(DATA FOR THIS TASK)
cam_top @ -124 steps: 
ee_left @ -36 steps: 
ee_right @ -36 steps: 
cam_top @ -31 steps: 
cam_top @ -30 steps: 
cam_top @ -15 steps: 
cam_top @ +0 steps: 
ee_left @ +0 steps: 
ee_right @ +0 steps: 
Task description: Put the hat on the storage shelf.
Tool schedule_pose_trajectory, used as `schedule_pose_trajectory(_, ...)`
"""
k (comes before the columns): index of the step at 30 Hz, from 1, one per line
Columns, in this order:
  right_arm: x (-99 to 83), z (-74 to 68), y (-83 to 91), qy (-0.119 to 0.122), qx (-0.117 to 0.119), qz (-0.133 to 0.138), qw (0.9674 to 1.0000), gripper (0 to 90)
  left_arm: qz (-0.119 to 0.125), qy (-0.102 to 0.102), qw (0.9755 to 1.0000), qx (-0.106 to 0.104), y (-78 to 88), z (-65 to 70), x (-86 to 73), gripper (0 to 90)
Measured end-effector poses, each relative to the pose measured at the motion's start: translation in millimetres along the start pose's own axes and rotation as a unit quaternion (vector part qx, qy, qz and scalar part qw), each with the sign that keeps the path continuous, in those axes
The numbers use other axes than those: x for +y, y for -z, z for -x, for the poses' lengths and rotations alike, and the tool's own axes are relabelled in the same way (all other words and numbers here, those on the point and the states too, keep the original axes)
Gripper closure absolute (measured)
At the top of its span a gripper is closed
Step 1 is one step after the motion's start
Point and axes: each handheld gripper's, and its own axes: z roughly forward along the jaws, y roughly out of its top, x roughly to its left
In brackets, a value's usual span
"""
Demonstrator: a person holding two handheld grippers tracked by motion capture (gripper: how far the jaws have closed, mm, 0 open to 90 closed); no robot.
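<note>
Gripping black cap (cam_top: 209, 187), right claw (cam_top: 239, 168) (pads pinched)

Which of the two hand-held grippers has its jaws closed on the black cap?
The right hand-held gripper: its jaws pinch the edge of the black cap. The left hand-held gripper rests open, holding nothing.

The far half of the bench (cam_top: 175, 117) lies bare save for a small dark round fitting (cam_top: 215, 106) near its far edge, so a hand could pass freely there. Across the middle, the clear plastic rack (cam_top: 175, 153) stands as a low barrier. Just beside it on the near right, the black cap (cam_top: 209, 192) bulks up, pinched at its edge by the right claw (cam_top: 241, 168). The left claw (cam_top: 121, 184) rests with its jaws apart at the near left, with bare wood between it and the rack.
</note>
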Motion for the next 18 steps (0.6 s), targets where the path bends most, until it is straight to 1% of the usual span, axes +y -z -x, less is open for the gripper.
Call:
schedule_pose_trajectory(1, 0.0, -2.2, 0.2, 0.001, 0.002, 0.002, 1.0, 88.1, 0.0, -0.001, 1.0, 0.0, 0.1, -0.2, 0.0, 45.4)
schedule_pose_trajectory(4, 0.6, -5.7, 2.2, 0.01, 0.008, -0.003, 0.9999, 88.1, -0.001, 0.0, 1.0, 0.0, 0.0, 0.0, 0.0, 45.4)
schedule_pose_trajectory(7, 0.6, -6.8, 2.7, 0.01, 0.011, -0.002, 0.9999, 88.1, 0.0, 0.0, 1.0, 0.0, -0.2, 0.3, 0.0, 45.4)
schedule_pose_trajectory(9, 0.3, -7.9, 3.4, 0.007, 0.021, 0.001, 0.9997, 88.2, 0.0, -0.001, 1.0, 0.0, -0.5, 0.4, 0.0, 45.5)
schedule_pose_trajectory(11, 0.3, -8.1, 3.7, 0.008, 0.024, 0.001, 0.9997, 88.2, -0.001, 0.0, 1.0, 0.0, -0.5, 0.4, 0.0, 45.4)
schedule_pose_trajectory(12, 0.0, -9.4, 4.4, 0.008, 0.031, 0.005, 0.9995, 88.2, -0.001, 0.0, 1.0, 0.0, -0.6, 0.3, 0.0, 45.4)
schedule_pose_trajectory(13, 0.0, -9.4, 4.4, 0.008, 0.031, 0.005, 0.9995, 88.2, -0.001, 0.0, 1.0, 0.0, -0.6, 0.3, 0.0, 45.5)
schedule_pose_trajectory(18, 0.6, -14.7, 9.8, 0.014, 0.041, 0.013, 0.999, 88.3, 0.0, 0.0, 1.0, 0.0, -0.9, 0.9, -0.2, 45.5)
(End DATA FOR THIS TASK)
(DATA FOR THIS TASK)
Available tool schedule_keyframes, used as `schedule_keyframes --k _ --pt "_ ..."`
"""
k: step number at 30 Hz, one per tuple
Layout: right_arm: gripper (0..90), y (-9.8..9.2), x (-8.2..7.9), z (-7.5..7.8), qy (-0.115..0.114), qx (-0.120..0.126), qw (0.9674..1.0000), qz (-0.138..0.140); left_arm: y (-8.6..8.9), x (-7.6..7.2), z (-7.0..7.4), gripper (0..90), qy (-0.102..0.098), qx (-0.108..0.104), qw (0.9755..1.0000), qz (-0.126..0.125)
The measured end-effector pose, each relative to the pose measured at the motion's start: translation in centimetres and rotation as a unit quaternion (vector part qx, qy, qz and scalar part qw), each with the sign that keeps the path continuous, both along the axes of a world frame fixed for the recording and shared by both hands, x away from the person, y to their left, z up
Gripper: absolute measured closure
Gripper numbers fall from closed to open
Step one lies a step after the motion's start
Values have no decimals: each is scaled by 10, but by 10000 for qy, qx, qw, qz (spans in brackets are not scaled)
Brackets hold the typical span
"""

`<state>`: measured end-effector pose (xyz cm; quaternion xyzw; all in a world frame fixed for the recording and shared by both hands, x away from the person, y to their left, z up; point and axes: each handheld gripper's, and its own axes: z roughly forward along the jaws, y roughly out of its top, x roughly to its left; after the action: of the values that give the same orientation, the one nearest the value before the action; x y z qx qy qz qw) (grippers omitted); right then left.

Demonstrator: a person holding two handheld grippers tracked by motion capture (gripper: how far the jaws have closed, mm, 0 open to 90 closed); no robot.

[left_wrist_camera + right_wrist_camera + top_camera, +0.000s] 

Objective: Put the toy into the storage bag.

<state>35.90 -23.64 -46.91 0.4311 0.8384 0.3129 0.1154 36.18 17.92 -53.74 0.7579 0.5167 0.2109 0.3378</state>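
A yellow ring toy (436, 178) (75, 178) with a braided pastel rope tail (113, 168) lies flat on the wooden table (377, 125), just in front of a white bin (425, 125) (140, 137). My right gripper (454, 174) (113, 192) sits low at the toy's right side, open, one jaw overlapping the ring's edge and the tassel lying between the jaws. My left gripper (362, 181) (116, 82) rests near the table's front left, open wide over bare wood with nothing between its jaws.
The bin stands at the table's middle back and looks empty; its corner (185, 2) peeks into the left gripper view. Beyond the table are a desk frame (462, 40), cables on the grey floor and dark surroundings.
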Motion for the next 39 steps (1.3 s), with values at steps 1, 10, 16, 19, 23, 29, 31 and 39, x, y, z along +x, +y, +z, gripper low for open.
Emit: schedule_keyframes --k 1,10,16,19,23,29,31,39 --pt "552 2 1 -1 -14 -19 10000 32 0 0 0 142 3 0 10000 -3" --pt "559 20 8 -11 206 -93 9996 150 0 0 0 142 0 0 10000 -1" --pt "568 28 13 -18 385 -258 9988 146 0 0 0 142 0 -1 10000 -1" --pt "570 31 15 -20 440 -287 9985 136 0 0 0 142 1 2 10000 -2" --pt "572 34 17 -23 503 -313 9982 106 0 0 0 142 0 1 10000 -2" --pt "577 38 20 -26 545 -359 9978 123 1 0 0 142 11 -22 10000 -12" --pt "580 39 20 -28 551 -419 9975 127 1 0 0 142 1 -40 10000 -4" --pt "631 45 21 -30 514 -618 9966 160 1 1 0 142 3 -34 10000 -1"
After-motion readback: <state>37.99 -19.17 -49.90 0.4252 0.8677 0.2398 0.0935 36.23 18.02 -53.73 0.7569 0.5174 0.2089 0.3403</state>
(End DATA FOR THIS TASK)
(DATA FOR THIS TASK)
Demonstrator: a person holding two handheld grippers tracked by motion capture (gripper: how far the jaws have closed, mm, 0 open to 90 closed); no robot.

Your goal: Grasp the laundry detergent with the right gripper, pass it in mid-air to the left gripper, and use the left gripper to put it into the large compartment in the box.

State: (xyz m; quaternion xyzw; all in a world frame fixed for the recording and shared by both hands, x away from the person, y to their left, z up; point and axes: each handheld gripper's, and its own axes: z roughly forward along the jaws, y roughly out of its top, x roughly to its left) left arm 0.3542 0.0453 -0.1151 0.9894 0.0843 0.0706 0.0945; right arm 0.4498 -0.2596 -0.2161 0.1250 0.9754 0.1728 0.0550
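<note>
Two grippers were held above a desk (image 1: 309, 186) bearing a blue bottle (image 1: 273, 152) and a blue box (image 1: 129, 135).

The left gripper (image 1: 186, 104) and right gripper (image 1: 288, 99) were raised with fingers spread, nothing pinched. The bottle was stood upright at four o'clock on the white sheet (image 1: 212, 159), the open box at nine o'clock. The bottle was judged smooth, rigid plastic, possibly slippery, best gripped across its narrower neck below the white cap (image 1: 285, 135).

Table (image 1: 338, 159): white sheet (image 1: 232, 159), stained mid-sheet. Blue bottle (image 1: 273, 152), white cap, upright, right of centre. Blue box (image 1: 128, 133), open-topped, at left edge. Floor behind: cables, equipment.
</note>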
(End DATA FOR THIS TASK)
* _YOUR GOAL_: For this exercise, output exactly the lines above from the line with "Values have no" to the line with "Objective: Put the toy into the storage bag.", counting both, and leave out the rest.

* _THE COMPLETED TASK_:
Values have no decimals: each is scaled by 10, but by 10000 for qy, qx, qw, qz (spans in brackets are not scaled)
Brackets hold the typical span
"""

`<state>`: measured end-effector pose (xyz cm; quaternion xyzw; all in a world frame fixed for the recording and shared by both hands, x away from the person, y to their left, z up; point and axes: each handheld gripper's, and its own axes: z roughly forward along the jaws, y roughly out of its top, x roughly to its left; after the action: of the values that give the same orientation, the one nearest the value before the action; x y z qx qy qz qw) (grippers omitted); right then left.

Demonstrator: a person holding two handheld grippers tracked by motion capture (gripper: how far the jaws have closed, mm, 0 open to 90 closed); no robot.

[left_wrist_camera + right_wrist_camera + top_camera, +0.000s] 

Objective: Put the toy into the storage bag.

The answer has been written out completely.